Dalam rangka rasionalisasi praktek-praktek keagamaan yang lahir pada zaman ilmu pengetahuan dan pada tingkat kejernihan maksimal rasio manusia, al-Qur’an memperkenalkan terma-terma akal dalam bentuk kata kerja aktual (fi’il mudhare/continues) seperti, لعلكم تعقلون[5] , لقوم يتفكرون[6] , لقوم يفقهون[7]dengan beragam derivasi dan pengulangannya dalam al-Qur’an. Hal ini bertujuan untuk mengawal masyarakat menuju keimanan kepada Allah Swt dengan landasan penghormatan yang sangat besar terhadap akal/rasio[8]. Ajakan-ajakan logis dan rasional tersebut berupa :
Islam tidak pernah berusaha mengerdilkan akal dalam rangka keimanan kepada Allah Swt. Sebaliknya, Islam senantiasa memacu akal agar berperan aktif dalam menggapai keimanan yang dapat memuaskan pikiran dan perasaannya pada setiap sektor kehiduapan. Bahkan dalam rangka kepuasaan tersebut, al-Qur’an mengarahkan potensi akal ini untuk :
1.a. Al-Qur’an sebagai fakta tertulis.
أَفَلَا يَتَدَبَّرُونَ الْقُرْآنَ وَلَوْ كَانَ مِنْ عِنْدِ غَيْرِ اللَّهِ لَوَجَدُوا فِيهِ اخْتِلَافًا كَثِيرًا
4:82. Maka apakah mereka tidak memperhatikan Al Qur’an? Kalau kiranya Al Qur’an itu bukan dari sisi Allah, tentulah mereka mendapat pertentangan yang banyak di dalamnya.(An-nisaa :82)

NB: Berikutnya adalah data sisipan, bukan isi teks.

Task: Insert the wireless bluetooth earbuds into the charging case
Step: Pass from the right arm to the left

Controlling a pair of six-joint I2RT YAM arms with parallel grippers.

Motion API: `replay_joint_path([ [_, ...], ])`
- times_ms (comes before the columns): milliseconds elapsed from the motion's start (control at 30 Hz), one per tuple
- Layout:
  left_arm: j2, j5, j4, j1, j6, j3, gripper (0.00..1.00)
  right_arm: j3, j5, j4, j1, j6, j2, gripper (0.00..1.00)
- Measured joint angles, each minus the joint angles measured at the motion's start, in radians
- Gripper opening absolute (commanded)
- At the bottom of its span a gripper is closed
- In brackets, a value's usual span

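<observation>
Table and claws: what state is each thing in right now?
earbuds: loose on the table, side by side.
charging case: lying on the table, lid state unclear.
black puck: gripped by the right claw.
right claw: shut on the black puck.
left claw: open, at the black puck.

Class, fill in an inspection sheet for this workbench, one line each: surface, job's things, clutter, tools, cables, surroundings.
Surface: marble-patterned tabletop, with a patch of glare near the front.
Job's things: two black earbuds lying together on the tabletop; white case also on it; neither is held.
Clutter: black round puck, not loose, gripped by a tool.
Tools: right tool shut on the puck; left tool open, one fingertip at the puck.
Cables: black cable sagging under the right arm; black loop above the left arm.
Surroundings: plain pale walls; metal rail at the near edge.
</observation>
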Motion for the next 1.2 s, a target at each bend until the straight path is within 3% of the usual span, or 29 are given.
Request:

كِتَابٌ أَنْزَلْنَاهُ إِلَيْكَ مُبَارَكٌ لِيَدَّبَّرُوا آيَاتِهِ وَلِيَتَذَكَّرَ أُولُو الْأَلْبَابِ
38:29. Ini adalah sebuah kitab yang Kami turunkan kepadamu penuh dengan berkah supaya mereka memperhatikan ayat-ayatnya dan supaya mendapat pelajaran orang-orang yang mempunyai pikiran. (Shad : 29)
أَفَلَا يَتَدَبَّرُونَ الْقُرْآنَ أَمْ عَلَى قُلُوبٍ أَقْفَالُهَا
47:24. Maka apakah mereka tidak memperhatikan Al Qur’an ataukah hati mereka terkunci? ( Muhammad : 24.)
Setelah itu, al-Qur’an menantang rasio untuk menandinginya dengan menampilkan produk rasionalnya yang dapat menyamai dan mengimbangi al-Qur’an. Jika mereka berupaya melayani tantangan tersebut, dengan kafasitas sebagai ahli sastra pada zaman diturunkannya al-Qur’an dan masa-masa selanjutnya, namun pada kenyataannya tidak ada yang mampu menunjukkannya sekali pun hanya satu ayat. Maka terbuktilah bahwa memang al-Qur’an satu-satunya produk yang paling benar dan paling rasional.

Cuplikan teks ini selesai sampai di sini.